Le pharmacien est le spécialiste des plantes. Demandez-lui conseil.

Comment utiliser le millepertuis ?

Planté précisément dans le terreau fertile de l’empirisme, le millepertuis, en dépit de son nom quelque peu énigmatique, séduit de nombreux adeptes par ses propriétés bienfaitrices. Quelle est donc sa manière idéale d’usage ? Un mystère que nous éluciderons dans les lignes suivantes.

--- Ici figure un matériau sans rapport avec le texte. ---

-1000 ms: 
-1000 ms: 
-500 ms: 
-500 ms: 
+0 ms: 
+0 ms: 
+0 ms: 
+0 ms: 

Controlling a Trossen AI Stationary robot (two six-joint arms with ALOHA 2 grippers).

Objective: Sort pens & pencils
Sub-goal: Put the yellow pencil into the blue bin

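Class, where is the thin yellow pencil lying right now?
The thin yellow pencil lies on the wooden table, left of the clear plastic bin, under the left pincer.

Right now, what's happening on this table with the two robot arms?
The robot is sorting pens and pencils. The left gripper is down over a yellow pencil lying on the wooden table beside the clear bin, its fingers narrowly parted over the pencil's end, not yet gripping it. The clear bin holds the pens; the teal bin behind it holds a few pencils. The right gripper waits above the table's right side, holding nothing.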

Afin de débuter, précisons qu’il existe diverses façons d’user du millepertuis. Premièrement, on peut l’employer en infusion. Pour une tasse d’eau chaude, à peine dix grammes de cette herbe suffisent. After l’avoir laissé infuser pendant une dizaine de minutes, le breuvage est fin prêt pour être dégusté. Soulignant son personnage polyvalent, le millepertuis peut être également utilisé en huile essentielle, moyennant une méthode empirique précise.

Sempreţi, l’usage topique de cette fameuse huile s’avère bénéfique dans la démarche de guérison des plaies, grâce à ses vertus cicatrisantes incontestées. Une simple application de l’huile sur la zone affectée suffit à initier les effets curatifs. Quoi qu’il en soit, intégrer le millepertuis dans sa routine relève d’un choix personnel, c’est avant tout une démarche de bien-être que l’on doit personnaliser en fonction de ses propres besoins.

Il sied d’adopter le millepertuis avec discernement électif. Sa forte concentration en principes actifs implique une certaine mesure. Souvenez-vous toutefois, la clé pour une utilisation fructueuse est de respecter strictement les dosages recommandés. N’oublions pas que chaque organisme réagit différemment, le millepertuis n’échappe pas à cette règle. Il est donc recommandé de faire preuve de prudence et de consulter un professionnel de santé en cas de doute. Aborder le millepertuis c’est s’initier à l’univers fulgurant de la phytothérapie, un voyage vers votre mieux-être.